Although analysts say Xcel's rapid transition toward clean energy is largely market-based right now, Fowke said that federal R&D into carbon-free technologies not yet commercially available will be a central player in that deployment, so that the utility is able to try out a number of models at an affordable scale.
"To get us to that 100% carbon free, and have reliable energy, which we all count on each and every day, you have to have something that's zero carbon that we can dispatch on command," Fowke told Utility Dive.
"And so, that could be a number of different technologies," he said. "Today, they're not ready for commercial deployment but 2050 is a long way away, so we've got time if we start putting money, time, effort into not only the technology [but] getting it to commercial scale."
The federal government's role in energy funding should focus on R&D, deployment incentives and market-based incentives, said Derek Murrow, senior director of the Climate and Clean Energy Program at the Natural Resources Defense Council, at the event.

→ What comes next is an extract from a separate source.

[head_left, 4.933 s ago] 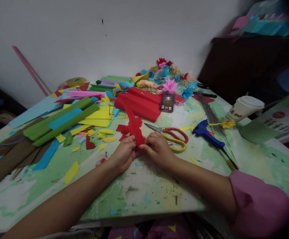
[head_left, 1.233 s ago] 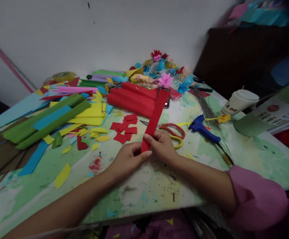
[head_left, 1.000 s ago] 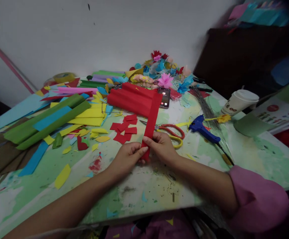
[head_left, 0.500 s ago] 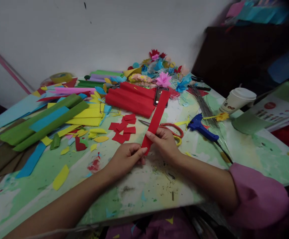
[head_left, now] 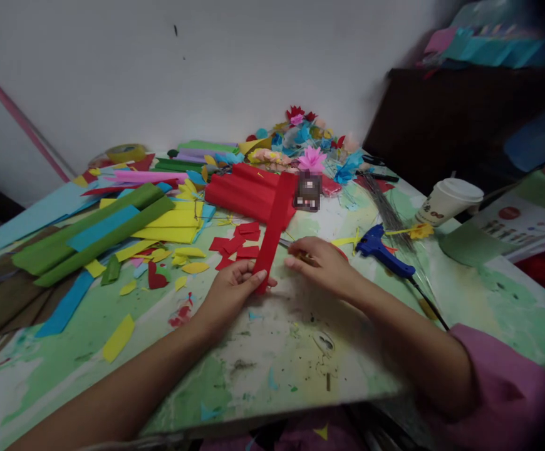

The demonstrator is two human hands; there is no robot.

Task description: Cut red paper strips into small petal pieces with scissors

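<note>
My left hand [head_left: 235, 289] is closed on the near end of a long red paper strip [head_left: 275, 219], which rises away from me toward the folded red crepe paper [head_left: 244, 188]. My right hand [head_left: 322, 264] has let the strip go and lies to its right on the scissors. Its fingers curl round the scissors' handles, and a bit of yellow handle shows between them. The scissors' blade tip [head_left: 284, 243] pokes out to the left of that hand. Several small red paper squares [head_left: 237, 241] lie just left of the strip.
A blue glue gun [head_left: 383, 250] lies right of my right hand, beside thin wires [head_left: 389, 213] and a lidded paper cup [head_left: 446, 200]. A phone [head_left: 307, 191], paper flowers [head_left: 310, 141], green paper rolls [head_left: 98, 228] and coloured scraps cover the paint-stained table [head_left: 277, 351].
My right hand released the red strip and moved right onto the scissors. The left hand kept the strip's near end, and the strip swung a little to the left.
</note>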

"There is Innovation and change everywhere, and if you're the federal government how do you think about ways to encourage that innovation?" asked Murrow, who noted that funding for wind and solar has been threatened in the last year by the DOE, which has increased funding for more "flexible" and "efficient" coal plants.
"Part of our message is the [federal government's] portfolio needs a little more broadening and focusing on more sectors," Moniz told Utility Dive, adding that Congress has shown overall support in propelling "the innovation agenda."
Impacts from the cuts on renewables innovation have been "significant" Murrow told DOE's Assistant Secretary for Energy Efficiency and Renewable Energy, Daniel Simmons at the Politico event. Simmons' office later that afternoon rolled back lightbulb and broad efficiency standards.